## DESCRIPTION OF THE TASK
Starting with the first line below, extract each line through the one that contains "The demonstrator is", inclusive, excluding pictures.

## SUPPLIED MATERIAL

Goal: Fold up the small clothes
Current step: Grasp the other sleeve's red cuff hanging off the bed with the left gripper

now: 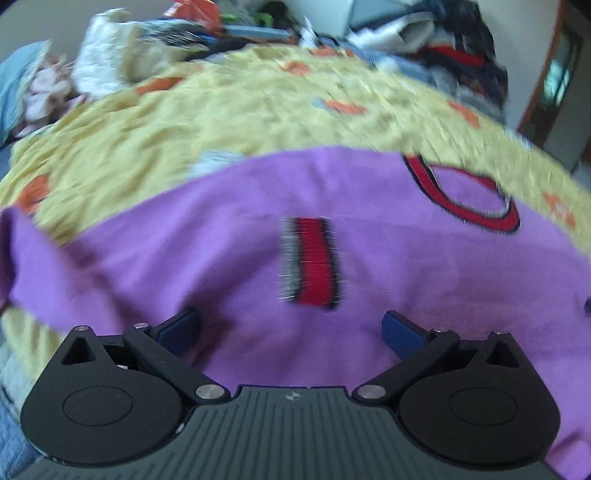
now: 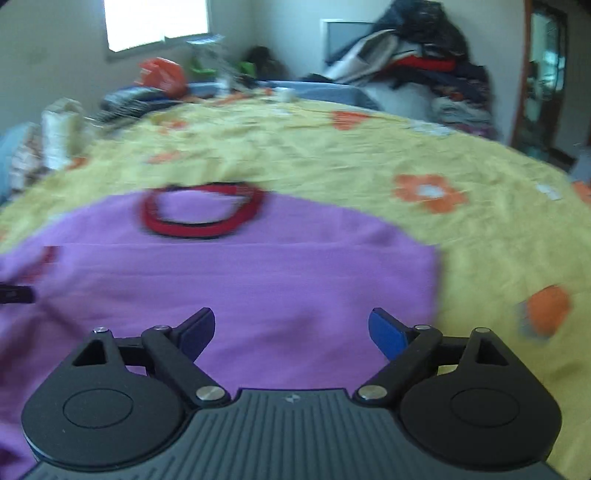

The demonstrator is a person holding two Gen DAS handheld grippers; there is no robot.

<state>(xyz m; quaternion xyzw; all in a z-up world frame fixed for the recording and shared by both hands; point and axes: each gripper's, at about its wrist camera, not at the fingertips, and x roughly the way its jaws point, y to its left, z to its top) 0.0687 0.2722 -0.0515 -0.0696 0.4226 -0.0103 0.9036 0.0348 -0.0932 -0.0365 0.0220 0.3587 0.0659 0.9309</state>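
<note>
Purple shirt [image 1: 221, 251] flat on the bed [image 2: 369, 147], nothing grabbed yet

Left hand-held gripper [image 1: 291, 330] and right hand-held gripper [image 2: 291, 328] both hover spread above it; a sloppy pinch could bunch both layers.

A bed covered by a pale yellow sheet printed with orange flowers [image 2: 332, 155] is seen across the middle of both views. Pale grey-white walls [image 2: 55, 48] are shown behind it. A bright rectangular window [image 2: 155, 22] is set in the far wall, and daylight is admitted through it. A tall heap of dark, red and grey clothing [image 2: 424, 70] is stacked at the far right of the bed, in front of a white-framed panel [image 2: 347, 35]. A brown wooden door frame [image 2: 521, 81] is visible at the right edge. An orange plastic bag [image 2: 162, 75] and a cream bundle of cloth [image 2: 61, 129] are placed along the far left side. Both views are blurred.
</note>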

## SOLUTION
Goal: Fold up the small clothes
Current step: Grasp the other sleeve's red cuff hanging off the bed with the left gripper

now: 
now: 

The demonstrator is a person holding two Gen DAS handheld grippers; there is no robot.

This response is complete, and nothing else is pending.